The answer should consist of the records below, repeated exactly, and no pictures.

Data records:
"""

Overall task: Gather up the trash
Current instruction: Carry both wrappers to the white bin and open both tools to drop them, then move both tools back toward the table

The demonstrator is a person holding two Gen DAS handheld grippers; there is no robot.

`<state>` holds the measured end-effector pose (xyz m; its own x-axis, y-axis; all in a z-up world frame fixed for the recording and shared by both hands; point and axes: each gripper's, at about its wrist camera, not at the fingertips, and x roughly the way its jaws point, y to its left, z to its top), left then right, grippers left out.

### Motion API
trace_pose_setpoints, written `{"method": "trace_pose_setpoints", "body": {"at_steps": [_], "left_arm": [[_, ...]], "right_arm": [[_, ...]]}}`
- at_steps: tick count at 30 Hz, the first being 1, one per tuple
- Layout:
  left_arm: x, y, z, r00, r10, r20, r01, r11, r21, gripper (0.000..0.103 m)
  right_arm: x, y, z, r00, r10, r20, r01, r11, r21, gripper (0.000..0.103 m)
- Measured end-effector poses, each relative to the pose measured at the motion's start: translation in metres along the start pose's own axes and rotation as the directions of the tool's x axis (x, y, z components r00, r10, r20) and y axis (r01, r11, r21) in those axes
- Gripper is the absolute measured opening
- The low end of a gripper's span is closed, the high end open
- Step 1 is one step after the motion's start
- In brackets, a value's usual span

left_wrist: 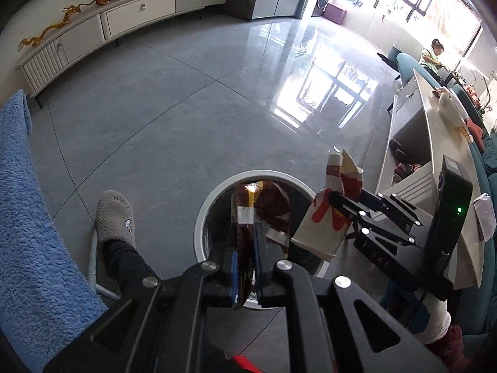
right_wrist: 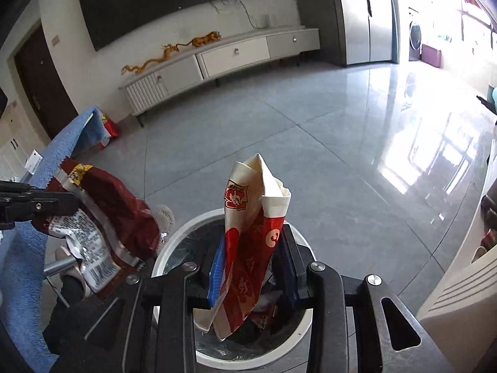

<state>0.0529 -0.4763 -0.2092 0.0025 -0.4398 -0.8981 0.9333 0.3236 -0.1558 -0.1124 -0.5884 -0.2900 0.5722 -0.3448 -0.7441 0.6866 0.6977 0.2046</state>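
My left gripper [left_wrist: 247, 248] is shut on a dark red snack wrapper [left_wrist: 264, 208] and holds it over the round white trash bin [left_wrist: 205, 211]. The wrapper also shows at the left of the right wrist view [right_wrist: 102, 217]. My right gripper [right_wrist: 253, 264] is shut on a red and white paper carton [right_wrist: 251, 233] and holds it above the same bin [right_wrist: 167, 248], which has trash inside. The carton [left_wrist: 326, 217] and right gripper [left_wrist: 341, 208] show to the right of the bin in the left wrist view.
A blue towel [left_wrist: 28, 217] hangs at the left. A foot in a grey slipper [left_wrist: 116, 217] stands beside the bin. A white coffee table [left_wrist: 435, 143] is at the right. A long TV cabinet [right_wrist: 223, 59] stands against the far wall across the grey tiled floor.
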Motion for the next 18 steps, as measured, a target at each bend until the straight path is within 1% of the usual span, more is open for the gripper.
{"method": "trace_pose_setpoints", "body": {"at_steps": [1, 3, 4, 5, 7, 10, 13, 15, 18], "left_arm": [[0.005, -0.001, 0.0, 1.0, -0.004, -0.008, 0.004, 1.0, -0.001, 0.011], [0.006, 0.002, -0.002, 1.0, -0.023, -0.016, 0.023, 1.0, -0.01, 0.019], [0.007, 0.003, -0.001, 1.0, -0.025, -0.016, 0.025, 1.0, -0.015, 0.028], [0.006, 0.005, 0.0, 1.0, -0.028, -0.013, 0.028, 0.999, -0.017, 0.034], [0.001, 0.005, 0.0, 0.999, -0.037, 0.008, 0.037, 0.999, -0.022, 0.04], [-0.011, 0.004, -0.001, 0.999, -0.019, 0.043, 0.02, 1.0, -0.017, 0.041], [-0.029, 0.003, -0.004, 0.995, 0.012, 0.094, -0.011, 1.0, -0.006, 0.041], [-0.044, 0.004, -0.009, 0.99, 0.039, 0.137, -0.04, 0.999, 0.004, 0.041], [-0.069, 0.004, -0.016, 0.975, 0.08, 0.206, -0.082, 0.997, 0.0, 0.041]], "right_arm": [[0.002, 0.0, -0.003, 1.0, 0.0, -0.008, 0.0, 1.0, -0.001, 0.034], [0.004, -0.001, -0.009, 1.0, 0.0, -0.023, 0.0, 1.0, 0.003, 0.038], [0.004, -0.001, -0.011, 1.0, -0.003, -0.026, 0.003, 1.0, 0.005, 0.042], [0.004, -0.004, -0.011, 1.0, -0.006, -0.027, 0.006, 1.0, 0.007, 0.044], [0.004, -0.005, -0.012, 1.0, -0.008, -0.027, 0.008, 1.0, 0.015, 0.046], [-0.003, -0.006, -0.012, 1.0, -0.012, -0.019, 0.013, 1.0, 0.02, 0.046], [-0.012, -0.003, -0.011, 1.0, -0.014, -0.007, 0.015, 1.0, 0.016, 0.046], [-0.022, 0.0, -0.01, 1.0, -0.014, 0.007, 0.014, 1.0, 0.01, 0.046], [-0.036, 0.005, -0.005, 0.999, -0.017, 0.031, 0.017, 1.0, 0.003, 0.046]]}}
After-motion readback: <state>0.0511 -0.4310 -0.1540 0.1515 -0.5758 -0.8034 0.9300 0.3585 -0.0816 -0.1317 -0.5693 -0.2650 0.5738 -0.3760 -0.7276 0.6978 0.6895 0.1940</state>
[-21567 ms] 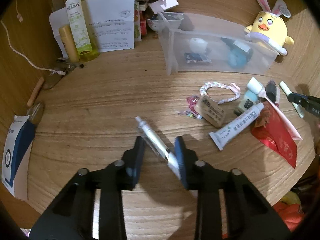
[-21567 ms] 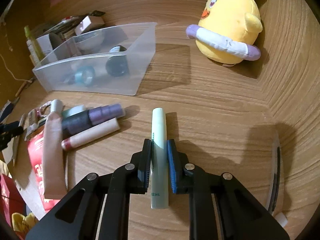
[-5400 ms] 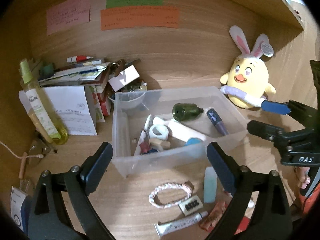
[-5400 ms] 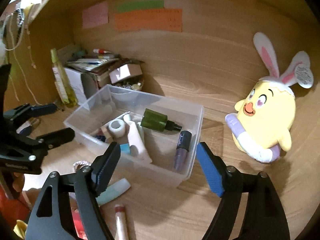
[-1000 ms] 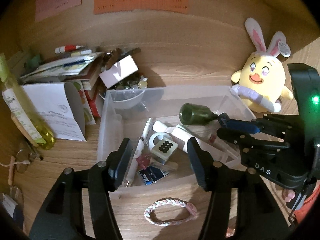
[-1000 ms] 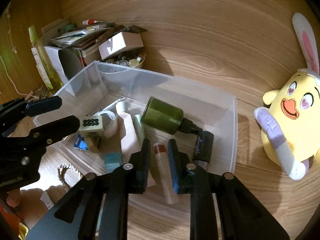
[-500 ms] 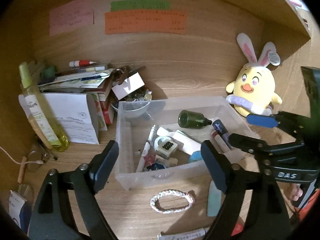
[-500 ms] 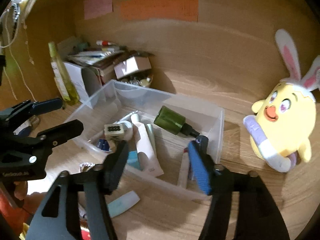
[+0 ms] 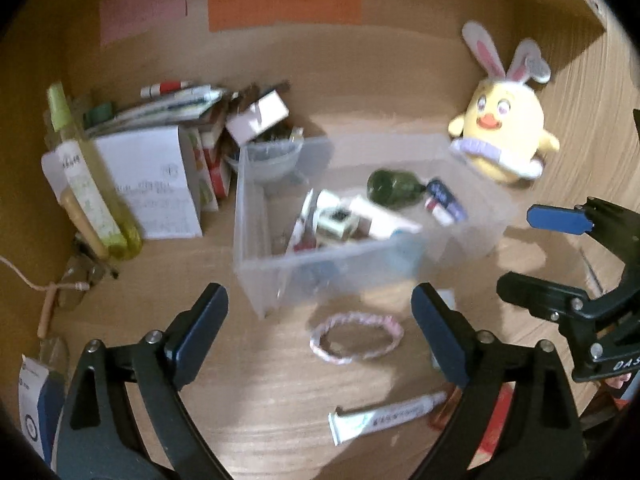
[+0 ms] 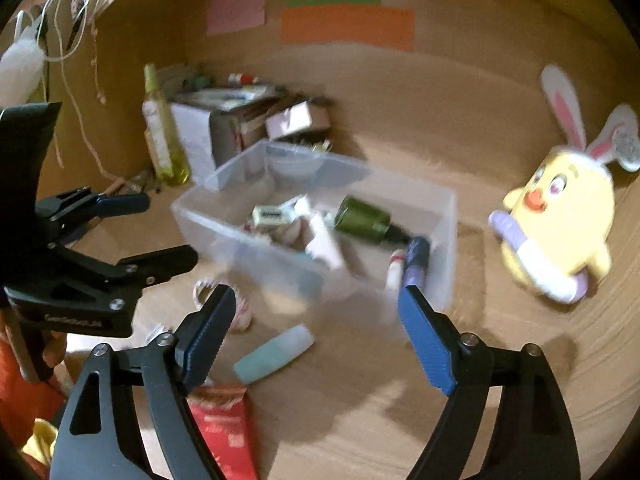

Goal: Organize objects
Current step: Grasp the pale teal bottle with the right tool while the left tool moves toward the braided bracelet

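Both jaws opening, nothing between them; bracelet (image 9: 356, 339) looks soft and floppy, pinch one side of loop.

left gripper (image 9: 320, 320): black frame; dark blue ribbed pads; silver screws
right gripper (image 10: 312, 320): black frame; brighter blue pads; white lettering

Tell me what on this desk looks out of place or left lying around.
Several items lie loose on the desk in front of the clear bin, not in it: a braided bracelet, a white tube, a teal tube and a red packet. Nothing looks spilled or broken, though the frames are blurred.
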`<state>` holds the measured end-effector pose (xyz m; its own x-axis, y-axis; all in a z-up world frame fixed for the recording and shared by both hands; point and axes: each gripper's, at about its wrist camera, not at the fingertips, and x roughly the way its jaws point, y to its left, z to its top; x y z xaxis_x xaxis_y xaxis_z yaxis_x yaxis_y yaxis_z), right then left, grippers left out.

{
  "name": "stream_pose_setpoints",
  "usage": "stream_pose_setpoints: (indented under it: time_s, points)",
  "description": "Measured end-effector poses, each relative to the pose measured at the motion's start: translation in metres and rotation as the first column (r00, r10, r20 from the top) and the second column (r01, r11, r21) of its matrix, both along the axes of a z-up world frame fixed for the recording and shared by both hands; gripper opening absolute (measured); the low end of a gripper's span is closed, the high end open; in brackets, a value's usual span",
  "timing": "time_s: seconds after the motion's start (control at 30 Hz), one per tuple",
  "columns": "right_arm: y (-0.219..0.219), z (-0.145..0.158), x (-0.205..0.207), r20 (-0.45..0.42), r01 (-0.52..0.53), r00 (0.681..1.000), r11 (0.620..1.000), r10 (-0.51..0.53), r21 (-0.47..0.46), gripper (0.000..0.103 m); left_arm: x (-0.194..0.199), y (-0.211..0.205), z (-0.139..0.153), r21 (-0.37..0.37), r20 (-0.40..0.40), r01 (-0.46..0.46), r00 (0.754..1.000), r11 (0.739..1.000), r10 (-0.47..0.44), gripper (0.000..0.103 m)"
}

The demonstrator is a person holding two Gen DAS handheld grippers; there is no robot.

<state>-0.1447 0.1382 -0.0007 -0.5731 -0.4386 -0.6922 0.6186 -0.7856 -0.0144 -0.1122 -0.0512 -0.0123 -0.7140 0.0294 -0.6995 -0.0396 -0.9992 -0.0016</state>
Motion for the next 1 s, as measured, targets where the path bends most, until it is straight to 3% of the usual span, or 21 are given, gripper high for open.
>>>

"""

§ **EXERCISE RESULT**
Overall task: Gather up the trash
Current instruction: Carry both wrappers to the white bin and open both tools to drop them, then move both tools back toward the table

The demonstrator is a person holding two Gen DAS handheld grippers; there is no robot.

`<state>` holds the measured end-effector pose (xyz m; its own x-axis, y-axis; all in a z-up world frame fixed for the recording and shared by both hands; point and axes: each gripper's, at about its wrist camera, not at the fingertips, and x roughly the way its jaws point, y to its left, z to its top), left then right, grippers left out.

### Motion API
trace_pose_setpoints, written `{"method": "trace_pose_setpoints", "body": {"at_steps": [_], "left_arm": [[_, ...]], "right_arm": [[_, ...]]}}`
- at_steps: tick count at 30 Hz, the first being 1, one per tuple
- Layout:
  left_arm: x, y, z, r00, r10, r20, r01, r11, r21, gripper (0.000..0.103 m)
  right_arm: x, y, z, r00, r10, r20, r01, r11, r21, gripper (0.000..0.103 m)
- Measured end-effector poses, each relative to the pose measured at the motion's start: translation in metres along the start pose's own axes and rotation as the directions of the tool's x axis (x, y, z components r00, r10, r20) and y axis (r01, r11, r21) in those axes
- Gripper is the absolute measured opening
- The low end of a gripper's span is closed, the high end open
- Step 1 is one step after the motion's start
- In brackets, a value's usual span

left_wrist: 
right_wrist: 

<state>0.0529 -0.4763 -0.2092 0.0025 -0.4398 -0.8981 0.9333 0.3236 -0.1558 -0.1124 -0.5884 -0.2900 0.5722 -0.3448 -0.7441 0.6866 0.6977 0.2046</state>
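My left gripper [left_wrist: 247, 248] is shut on a dark red snack wrapper [left_wrist: 264, 208] and holds it over the round white trash bin [left_wrist: 205, 211]. The wrapper also shows at the left of the right wrist view [right_wrist: 102, 217]. My right gripper [right_wrist: 253, 264] is shut on a red and white paper carton [right_wrist: 251, 233] and holds it above the same bin [right_wrist: 167, 248], which has trash inside. The carton [left_wrist: 326, 217] and right gripper [left_wrist: 341, 208] show to the right of the bin in the left wrist view.
A blue towel [left_wrist: 28, 217] hangs at the left. A foot in a grey slipper [left_wrist: 116, 217] stands beside the bin. A white coffee table [left_wrist: 435, 143] is at the right. A long TV cabinet [right_wrist: 223, 59] stands against the far wall across the grey tiled floor.
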Motion for the next 18 steps, as measured, a target at each bend until the straight path is within 1% of the usual span, more is open for the gripper.
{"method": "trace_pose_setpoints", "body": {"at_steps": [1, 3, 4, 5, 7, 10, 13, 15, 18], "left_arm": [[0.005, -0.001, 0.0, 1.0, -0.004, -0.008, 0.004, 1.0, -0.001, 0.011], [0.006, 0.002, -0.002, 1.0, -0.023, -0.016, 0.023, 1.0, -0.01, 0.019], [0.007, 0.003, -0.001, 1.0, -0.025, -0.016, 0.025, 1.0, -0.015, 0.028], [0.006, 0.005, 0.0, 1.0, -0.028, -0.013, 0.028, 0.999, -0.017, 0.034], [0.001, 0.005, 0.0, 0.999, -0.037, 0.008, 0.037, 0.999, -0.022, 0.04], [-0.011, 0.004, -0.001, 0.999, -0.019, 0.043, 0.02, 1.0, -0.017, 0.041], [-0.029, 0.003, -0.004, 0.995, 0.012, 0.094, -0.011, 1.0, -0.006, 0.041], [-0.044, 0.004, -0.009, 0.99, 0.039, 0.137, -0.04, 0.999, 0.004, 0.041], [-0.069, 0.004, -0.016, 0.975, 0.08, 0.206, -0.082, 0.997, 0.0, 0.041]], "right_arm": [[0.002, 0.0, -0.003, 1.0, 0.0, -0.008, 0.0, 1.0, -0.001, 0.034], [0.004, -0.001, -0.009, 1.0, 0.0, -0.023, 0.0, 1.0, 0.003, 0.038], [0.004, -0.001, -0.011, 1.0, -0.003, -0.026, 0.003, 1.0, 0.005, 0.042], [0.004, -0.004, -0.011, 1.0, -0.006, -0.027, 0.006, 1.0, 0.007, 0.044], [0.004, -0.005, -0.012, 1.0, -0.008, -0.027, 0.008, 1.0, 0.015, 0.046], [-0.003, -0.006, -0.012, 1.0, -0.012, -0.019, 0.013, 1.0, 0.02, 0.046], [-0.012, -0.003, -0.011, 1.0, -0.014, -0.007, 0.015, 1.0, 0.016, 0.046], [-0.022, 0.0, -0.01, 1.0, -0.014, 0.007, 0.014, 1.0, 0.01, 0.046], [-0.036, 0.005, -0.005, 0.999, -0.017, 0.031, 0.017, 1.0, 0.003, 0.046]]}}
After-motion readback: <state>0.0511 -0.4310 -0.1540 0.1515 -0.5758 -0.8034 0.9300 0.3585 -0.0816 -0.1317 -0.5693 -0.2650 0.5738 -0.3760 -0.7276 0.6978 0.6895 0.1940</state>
[-21567 ms] 
[-21567 ms] 
[-5400 ms] 
[-5400 ms] 
[-1000 ms] 
[-1000 ms] 
[-500 ms] 
[-500 ms] 
[+0 ms] 
[+0 ms] 

Goal: Organize objects
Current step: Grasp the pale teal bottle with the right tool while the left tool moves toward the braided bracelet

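Both jaws opening, nothing between them; bracelet (image 9: 356, 339) looks soft and floppy, pinch one side of loop.

left gripper (image 9: 320, 320): black frame; dark blue ribbed pads; silver screws
right gripper (image 10: 312, 320): black frame; brighter blue pads; white lettering

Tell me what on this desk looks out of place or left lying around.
Several items lie loose on the desk in front of the clear bin, not in it: a braided bracelet, a white tube, a teal tube and a red packet. Nothing looks spilled or broken, though the frames are blurred.
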`<state>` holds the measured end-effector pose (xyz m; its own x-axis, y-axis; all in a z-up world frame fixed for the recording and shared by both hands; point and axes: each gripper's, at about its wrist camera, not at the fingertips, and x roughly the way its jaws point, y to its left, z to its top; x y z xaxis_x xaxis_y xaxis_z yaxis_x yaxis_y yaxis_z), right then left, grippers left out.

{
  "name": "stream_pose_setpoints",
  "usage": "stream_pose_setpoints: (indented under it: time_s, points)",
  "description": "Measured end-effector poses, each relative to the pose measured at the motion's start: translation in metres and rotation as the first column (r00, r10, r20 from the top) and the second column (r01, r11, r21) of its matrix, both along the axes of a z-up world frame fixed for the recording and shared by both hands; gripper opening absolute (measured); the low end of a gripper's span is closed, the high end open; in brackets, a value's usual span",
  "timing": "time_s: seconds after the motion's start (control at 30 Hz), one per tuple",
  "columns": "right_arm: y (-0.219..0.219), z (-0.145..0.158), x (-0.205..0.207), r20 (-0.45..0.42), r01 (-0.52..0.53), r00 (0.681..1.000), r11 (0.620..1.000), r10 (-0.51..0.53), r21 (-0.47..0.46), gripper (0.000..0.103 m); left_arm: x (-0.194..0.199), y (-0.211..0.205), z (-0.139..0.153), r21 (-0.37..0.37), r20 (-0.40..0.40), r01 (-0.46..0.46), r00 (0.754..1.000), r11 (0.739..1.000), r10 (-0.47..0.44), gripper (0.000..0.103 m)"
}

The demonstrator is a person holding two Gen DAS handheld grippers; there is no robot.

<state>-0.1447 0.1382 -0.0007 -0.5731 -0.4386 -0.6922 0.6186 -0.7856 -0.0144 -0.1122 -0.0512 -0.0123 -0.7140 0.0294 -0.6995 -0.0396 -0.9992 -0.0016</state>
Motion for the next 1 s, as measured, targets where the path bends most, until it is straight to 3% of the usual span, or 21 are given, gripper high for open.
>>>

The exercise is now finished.